The chain specializes in two products: soft-serve yogurt with a choice of fresh fruit and other toppings, and Blend It, which is frozen yogurt machine-blended on site with a choice of 16 kinds of flash-frozen fruit. Including units ranging in size from 50-square-foot kiosks to 1,400-square-foot restaurants with seating, Yogen Früz outlets are primarily located in malls, said Jerry Isaacson, the chain’s Chicago-area franchisee.
The frozen yogurt for the chain’s U.S. and Canadian stores is manufactured in four Food and Drug Administration-approved factories in North America, Isaacson noted.
Red Mango, which originated in South Korea and debuted in the Los Angeles area three years ago, now has 26 units open in seven states, of which three-fourths are franchised and most have some seating, said Dan Kim, its chief executive.
“We’re capitalizing on the increasing awareness of healthier foods and treats and the need for escape,” he said.
Yogurtland differs from most competitors by selling self-serve frozen yogurt. The concept is especially targeted at teens and young adults with its low prices and late hours, running till around midnight. Now totaling 13 units in California, Nevada, New York and Hawaii, Yogurtland prices its yogurt and toppings at 30 cents an ounce in most markets. Its frappes and smoothies, made by crew members, are $3.25 for a regular size and $4.45 for a large.

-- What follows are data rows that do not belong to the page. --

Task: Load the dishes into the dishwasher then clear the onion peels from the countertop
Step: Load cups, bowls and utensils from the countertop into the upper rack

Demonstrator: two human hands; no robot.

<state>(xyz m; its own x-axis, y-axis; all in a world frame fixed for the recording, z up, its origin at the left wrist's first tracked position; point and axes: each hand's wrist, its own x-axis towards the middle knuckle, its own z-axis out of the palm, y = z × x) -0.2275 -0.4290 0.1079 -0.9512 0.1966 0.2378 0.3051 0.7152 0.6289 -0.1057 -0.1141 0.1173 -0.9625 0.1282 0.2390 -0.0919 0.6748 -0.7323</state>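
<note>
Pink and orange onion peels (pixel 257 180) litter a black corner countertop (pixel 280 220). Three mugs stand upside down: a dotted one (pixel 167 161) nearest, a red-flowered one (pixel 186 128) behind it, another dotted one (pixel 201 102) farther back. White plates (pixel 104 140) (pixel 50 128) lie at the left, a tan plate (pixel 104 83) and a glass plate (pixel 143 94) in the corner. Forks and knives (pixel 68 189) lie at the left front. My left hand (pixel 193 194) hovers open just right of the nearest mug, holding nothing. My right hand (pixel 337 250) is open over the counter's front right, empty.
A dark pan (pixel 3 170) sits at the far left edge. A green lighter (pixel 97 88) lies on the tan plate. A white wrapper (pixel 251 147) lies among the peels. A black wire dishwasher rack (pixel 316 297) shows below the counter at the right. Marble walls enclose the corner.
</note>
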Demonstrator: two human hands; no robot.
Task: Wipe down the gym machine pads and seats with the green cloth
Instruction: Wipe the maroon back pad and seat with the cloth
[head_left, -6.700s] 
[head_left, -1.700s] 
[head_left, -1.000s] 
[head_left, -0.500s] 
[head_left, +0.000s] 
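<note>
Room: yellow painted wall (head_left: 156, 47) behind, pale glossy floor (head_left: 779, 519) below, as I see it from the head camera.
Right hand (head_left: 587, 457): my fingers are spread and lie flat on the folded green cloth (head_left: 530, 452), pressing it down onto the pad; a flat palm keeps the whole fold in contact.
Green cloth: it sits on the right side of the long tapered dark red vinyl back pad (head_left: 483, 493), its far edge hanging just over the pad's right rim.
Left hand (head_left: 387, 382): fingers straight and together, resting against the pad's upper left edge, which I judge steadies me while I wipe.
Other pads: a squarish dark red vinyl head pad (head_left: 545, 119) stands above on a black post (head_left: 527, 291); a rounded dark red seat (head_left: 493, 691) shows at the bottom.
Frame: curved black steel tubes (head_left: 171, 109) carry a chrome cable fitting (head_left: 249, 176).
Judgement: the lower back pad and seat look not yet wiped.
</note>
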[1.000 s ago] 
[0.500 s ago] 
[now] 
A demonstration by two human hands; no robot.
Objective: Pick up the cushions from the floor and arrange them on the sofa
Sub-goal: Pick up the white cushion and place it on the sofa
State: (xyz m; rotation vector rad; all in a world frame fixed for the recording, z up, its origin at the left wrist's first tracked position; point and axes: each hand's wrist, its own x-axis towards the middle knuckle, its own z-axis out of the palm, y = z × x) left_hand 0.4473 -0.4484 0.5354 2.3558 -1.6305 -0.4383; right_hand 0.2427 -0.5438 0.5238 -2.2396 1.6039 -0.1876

FreshBerry Frozen Yogurt Cafe, being developed by Beautiful Brands International, parent company of Camille’s Sidewalk Cafe and Coney Beach, is gearing up for major expansion from its Tulsa, Okla., headquarters, where its first unit opened in January.
President and chief executive David Rutkauskas said he expects between 12 and 15 franchised Fresh-Berry units to open this year, and said agreements had already been signed for Scottsdale, Ariz.; Dallas; Houston; Reno, Nev.; and Lake Tahoe and Orange County, Calif.
“The time is right for frozen yogurt to make a comeback,” Rutkauskas said. “Yogurt has been dead for 20 years. The sweet, sugary frozen yogurt of the ‘80s is tired. FreshBerry gives customers a delicious yet healthy alternative to typical ice cream shops.”
Not all expanding frozen-yogurt chains are pinning their hopes on a trend toward tartness, however. Yolato, a three-year-old chain based in New York that began franchising this year, combines frozen yogurt with Italian gelato. It also offers nondairy fruit sorbets and licenses its branded products for retail stores.
Other frozen-yogurt startups that are growing include Sweetgreen in Washington, D.C., and Berry Chill in Chicago. One of Sweetgreen’s investors is Joseph Bastianich of the New York City restaurant family, who is a family friend of Sweetgreen founder Nicolas Zumay.